I have made two modifications to original YOLOv2 loss.
The full YOLOv2 loss function is available in the appending at the bottom of this notebook.
My changes:
def yolov2_loss_full(y_true, y_pred):
"""YOLOv2 loss. Note y_true, y_pred are tensors!"""
global anchors, lambda_coord, lambda_noobj, lambda_obj, lambda_class, class_weights
#
# Prepare empty masks
#
nb_batch = tf.shape(y_true)[0]
nb_grid_w = tf.shape(y_true)[1]
nb_grid_h = tf.shape(y_true)[2]
nb_anchor = tf.shape(y_true)[3]
nb_class = tf.shape(y_true)[4] - 5 # substract x,y,w,h,conf fields
coord_mask = tf.zeros(shape=(nb_batch, nb_grid_w, nb_grid_h, nb_anchor))
conf_mask = tf.zeros(shape=(nb_batch, nb_grid_w, nb_grid_h, nb_anchor))
class_mask = tf.zeros(shape=(nb_batch, nb_grid_w, nb_grid_h, nb_anchor))
#
# Decode Predictions
#
# create grid_coord so we can offset predictions by grid cell index
grid_tiles = tf.tile(tf.range(nb_grid_w), [nb_grid_h])
grid_resh = tf.reshape(grid_tiles, (1, nb_grid_h, nb_grid_w, 1, 1))
grid_x = tf.to_float(grid_resh)
grid_y = tf.transpose(grid_x, (0,2,1,3,4))
grid_concat = tf.concat([grid_x,grid_y], -1)

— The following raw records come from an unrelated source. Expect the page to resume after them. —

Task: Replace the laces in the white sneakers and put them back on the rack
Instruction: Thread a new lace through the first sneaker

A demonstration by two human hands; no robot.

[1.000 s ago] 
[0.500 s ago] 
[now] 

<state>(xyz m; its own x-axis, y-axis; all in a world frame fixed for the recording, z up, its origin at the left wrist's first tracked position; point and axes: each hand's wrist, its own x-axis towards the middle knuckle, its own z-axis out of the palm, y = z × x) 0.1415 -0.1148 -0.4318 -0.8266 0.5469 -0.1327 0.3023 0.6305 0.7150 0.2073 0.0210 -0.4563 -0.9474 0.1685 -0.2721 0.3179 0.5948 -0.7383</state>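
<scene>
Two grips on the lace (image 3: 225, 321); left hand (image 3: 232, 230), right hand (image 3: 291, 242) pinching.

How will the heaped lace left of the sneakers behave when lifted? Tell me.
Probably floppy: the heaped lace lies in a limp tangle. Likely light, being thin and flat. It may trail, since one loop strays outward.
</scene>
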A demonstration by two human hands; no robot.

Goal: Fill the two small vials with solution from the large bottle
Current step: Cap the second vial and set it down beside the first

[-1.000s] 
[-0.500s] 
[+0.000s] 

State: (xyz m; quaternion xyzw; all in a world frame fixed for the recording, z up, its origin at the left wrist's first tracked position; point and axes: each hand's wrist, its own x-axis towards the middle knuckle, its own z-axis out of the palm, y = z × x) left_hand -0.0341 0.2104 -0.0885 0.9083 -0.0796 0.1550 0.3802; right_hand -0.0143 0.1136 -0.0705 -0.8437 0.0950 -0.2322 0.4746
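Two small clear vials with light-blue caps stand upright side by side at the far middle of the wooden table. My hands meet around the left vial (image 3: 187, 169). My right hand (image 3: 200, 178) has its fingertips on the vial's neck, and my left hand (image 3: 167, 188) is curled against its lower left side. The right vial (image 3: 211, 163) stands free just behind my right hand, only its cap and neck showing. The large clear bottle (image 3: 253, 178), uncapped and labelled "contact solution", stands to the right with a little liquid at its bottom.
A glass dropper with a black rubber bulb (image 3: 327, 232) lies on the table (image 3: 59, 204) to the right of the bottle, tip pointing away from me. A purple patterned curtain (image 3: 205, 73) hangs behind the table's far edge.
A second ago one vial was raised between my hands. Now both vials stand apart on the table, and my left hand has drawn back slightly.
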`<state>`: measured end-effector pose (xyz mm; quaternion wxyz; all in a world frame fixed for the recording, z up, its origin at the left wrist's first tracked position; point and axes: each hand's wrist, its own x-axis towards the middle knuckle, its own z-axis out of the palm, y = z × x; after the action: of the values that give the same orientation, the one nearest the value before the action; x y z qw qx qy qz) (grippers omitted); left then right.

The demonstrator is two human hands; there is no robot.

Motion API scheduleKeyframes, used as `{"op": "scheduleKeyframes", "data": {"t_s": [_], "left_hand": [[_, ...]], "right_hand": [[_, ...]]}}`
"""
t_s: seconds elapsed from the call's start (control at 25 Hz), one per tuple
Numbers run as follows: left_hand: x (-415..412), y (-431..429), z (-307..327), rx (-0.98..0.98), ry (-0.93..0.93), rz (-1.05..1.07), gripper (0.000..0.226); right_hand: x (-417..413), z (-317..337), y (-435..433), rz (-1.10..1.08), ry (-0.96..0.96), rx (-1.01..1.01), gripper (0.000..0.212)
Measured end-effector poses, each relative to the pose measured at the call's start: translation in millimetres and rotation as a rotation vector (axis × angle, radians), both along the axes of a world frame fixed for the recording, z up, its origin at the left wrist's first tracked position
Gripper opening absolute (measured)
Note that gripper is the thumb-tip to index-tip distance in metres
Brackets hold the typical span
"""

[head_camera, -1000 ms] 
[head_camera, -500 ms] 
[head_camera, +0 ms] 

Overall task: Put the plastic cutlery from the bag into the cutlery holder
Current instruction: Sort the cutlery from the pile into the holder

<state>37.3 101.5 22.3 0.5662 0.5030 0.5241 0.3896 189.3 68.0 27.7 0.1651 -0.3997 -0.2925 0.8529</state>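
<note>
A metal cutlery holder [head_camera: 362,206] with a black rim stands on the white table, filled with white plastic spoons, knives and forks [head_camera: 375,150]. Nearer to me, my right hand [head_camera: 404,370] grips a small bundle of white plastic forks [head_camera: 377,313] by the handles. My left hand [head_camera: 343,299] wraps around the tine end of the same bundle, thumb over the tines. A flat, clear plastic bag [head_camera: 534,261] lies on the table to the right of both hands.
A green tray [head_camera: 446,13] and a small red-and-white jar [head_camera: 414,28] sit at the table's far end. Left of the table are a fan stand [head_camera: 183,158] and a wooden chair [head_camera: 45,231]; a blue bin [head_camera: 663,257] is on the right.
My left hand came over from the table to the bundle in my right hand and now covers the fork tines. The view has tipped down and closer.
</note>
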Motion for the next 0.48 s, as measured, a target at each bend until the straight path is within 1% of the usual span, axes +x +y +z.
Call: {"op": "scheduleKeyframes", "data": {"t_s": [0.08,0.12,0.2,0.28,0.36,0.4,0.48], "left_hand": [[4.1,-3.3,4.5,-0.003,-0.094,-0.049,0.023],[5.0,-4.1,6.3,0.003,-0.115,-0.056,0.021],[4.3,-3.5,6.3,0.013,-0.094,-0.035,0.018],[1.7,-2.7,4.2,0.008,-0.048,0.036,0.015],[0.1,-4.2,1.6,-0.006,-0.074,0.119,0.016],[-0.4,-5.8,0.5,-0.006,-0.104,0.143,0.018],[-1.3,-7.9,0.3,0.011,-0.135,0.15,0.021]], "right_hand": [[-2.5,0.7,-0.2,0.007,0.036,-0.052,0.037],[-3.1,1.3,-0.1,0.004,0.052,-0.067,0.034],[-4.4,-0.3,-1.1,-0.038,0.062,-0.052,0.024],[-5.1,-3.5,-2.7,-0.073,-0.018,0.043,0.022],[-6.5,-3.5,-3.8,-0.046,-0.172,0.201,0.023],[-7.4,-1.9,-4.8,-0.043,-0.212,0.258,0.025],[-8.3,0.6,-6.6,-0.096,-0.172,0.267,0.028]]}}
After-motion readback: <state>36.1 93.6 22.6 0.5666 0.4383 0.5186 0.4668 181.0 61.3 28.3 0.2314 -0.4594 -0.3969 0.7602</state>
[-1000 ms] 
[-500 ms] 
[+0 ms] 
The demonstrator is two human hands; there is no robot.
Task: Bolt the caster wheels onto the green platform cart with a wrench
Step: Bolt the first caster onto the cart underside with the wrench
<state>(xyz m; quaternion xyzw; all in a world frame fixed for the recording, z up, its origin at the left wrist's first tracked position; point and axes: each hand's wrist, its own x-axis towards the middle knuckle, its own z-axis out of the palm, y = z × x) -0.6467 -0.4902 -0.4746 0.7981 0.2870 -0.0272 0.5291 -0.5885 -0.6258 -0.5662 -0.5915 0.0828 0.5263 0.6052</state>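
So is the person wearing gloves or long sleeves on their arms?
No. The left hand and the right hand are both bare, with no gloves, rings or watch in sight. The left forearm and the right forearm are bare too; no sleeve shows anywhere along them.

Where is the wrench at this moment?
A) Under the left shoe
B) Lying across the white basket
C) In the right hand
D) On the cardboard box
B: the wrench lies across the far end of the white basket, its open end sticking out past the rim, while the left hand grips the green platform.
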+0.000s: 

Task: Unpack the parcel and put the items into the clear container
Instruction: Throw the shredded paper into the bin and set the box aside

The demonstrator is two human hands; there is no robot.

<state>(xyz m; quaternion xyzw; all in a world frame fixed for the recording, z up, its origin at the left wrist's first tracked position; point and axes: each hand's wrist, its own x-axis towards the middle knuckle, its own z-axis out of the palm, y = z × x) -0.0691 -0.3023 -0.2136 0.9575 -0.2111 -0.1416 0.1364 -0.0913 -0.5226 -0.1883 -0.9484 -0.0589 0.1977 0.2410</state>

grid_coord = tf.tile(grid_concat, [nb_batch, 1, 1, nb_anchor, 1])
# transform logits to 0..1, then add cell offsets
# shape [b, gw, gh, a, 2], range [0..gx, 0..gy], dtype float
pred_box_xy = tf.sigmoid(y_pred[..., :2]) + grid_coord
# transform logits to bounding box width and height
# shape [b, gw, gh, a, 2], range [0..], dtype float
# value of [1, 1] means bbox is same as anchor, [.5,.5] means half anchor
pred_box_wh = tf.exp(y_pred[..., 2:4]) * np.reshape(anchors, [1,1,1,len(anchors),2])
# logits to confidence
pred_box_conf = tf.sigmoid(y_pred[..., 4])
# for class probabilites keep logits as (passed to cross-entropy later)
pred_box_class = y_pred[..., 5:]
#
# Decode targets
#
# target xywh are alredy correctly formatted
# shape [b, gw, gh, a, 2], range [0..gx, 0..gy], dtype float
# value [1.5, 2.5] means bbox center is aligned with center of cell [1, 2]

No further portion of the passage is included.